What lines of the data below hold "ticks"? Show them.

• [MATERIAL PROVIDED]
Segment Open

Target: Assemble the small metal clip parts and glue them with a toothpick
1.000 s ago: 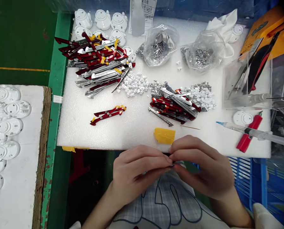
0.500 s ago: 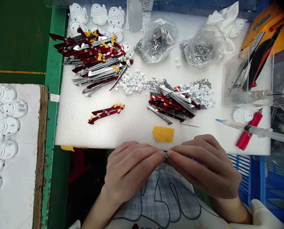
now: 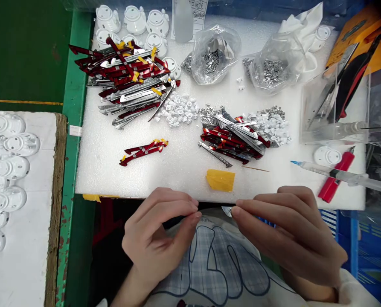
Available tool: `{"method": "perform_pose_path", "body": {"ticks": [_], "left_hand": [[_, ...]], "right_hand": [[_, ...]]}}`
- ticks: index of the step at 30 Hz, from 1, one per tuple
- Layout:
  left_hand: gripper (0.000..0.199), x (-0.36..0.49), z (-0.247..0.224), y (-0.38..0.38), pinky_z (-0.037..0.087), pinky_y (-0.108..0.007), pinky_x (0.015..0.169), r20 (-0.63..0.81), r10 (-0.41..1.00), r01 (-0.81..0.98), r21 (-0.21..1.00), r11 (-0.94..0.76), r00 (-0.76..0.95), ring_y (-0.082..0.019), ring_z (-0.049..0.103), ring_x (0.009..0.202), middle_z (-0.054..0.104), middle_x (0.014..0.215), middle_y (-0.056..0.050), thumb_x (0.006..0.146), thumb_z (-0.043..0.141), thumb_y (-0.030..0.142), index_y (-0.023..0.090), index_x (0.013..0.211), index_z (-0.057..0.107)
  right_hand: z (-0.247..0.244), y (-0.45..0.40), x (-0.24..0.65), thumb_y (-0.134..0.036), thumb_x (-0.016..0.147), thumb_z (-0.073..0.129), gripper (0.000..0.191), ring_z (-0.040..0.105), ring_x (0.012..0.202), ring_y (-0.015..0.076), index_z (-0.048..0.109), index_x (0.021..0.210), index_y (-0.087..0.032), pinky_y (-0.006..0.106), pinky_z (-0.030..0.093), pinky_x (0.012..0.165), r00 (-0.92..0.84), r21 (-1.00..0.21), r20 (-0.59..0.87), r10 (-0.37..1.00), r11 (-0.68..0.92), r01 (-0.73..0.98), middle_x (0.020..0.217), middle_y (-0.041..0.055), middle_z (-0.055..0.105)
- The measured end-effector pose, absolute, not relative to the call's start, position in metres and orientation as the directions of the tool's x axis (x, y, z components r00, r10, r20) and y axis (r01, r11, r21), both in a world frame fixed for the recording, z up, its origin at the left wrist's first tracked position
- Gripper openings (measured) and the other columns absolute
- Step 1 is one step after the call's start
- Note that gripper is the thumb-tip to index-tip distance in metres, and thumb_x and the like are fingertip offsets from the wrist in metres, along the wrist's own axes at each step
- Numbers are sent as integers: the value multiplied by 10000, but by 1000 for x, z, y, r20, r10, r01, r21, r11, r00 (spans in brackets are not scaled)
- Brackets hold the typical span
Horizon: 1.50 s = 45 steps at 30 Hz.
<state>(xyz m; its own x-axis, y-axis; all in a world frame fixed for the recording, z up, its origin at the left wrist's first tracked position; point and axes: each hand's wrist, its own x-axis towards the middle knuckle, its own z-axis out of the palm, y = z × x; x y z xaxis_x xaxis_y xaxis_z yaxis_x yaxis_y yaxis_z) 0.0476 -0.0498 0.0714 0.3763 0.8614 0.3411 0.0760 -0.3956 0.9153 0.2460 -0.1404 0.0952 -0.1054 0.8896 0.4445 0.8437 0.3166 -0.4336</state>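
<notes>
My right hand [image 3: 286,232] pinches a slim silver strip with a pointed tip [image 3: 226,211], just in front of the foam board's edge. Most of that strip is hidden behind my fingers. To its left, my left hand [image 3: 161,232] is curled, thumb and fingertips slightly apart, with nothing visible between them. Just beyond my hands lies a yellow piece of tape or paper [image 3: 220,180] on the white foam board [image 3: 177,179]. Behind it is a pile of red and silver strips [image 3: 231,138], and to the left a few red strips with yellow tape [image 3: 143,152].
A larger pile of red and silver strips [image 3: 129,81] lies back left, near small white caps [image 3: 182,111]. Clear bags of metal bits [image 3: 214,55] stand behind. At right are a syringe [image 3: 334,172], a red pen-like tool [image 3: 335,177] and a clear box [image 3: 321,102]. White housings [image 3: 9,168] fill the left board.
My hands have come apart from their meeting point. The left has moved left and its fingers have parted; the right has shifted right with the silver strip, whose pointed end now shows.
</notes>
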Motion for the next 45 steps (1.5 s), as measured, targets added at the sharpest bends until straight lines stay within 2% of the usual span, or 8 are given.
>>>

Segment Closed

• [SOLUTION TO THIS EXERCISE]
Available tool: `{"method": "perform_pose_path", "body": {"ticks": [_], "left_hand": [[_, ...]], "right_hand": [[_, ...]]}}`
- ticks: index of the step at 30 Hz, from 1, one per tuple

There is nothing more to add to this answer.